EXERCISE: Exclude the pictures, then restate exactly each line of the data below from the first through the line containing "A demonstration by".

DATA SECTION:
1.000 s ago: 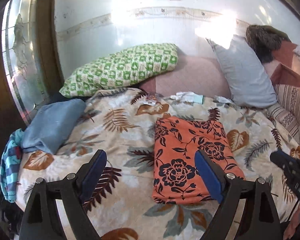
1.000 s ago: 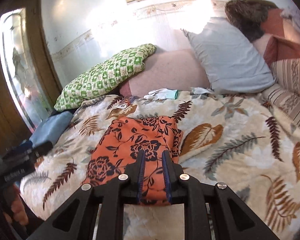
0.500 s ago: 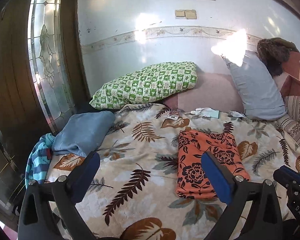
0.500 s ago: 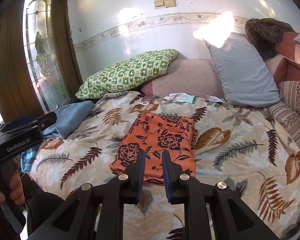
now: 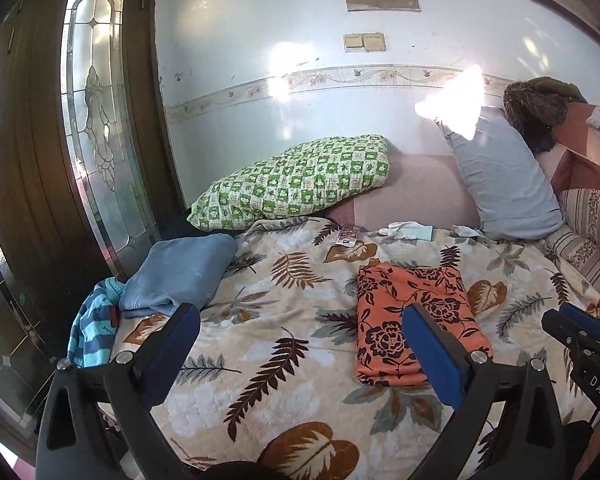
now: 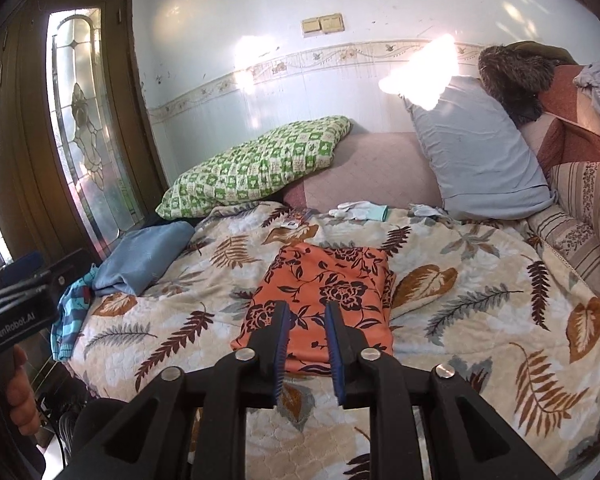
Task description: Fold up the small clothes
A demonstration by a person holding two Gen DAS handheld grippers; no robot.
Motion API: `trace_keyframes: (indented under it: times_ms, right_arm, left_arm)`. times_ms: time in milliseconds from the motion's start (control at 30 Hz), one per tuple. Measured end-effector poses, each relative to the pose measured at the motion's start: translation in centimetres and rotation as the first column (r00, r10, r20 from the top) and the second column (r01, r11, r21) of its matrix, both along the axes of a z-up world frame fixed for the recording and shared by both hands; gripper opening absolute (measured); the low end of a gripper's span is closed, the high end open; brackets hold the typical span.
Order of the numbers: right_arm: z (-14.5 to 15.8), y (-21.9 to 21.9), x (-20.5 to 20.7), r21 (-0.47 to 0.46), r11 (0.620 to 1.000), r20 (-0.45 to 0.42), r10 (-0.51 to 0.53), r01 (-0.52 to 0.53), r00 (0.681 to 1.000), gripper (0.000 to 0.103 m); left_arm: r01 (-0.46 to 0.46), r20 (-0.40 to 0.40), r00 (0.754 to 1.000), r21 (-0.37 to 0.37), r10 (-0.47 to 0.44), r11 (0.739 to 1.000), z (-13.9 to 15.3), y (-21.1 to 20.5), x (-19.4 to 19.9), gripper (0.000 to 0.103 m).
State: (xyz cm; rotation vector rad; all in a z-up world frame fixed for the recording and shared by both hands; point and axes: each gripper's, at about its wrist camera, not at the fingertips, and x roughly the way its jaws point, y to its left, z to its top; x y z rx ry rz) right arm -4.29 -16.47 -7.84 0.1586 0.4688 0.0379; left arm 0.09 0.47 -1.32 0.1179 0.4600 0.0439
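Observation:
A folded orange garment with dark flowers (image 5: 416,320) lies flat on the leaf-print bedspread (image 5: 284,340); it also shows in the right wrist view (image 6: 324,300). My left gripper (image 5: 300,320) is wide open and empty, held back above the bed's near edge. My right gripper (image 6: 305,312) has its jaws a narrow gap apart with nothing between them, raised in front of the garment's near edge. Each gripper appears at the edge of the other's view.
A folded blue cloth (image 5: 176,276) and a striped teal garment (image 5: 94,332) lie at the bed's left edge. A green checked pillow (image 5: 296,184), a grey pillow (image 5: 504,184), white gloves (image 5: 408,230) and a small packet (image 5: 348,236) lie at the back. A glass door (image 5: 96,152) stands left.
Both grippers have pulled back and up from the bed, so the garment looks smaller and farther. The garment stays folded in place. Jaw openings are unchanged.

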Motion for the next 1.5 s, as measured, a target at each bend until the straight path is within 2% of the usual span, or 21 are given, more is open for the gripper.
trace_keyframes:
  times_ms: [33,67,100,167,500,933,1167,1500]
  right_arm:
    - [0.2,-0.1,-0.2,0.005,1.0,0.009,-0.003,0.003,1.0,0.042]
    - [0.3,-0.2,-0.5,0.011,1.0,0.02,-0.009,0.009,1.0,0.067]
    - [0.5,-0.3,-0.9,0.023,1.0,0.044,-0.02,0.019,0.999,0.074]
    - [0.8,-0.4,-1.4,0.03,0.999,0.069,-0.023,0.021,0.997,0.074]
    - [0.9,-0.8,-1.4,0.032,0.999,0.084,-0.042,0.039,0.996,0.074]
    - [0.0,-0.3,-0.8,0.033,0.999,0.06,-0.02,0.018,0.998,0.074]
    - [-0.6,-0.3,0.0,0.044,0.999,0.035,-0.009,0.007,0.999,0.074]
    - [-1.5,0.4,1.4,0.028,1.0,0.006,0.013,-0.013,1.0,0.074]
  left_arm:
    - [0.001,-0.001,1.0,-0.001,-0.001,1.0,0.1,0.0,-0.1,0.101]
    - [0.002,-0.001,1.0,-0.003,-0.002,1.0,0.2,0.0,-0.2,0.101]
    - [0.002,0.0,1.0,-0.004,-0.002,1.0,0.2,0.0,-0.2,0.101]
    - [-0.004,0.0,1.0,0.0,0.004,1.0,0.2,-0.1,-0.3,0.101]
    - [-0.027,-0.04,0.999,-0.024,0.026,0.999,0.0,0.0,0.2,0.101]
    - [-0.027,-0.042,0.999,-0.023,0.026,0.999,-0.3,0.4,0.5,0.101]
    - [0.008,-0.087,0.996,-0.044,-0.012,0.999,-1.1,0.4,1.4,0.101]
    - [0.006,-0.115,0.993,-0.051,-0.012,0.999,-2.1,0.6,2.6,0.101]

YOUR SOLUTION:
1.000 s ago: 
1.000 s ago: 
0.500 s ago: 
0.500 s ago: 
now: 
now: 
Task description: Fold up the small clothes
A demonstration by a person holding two Gen DAS handheld grippers; no robot.

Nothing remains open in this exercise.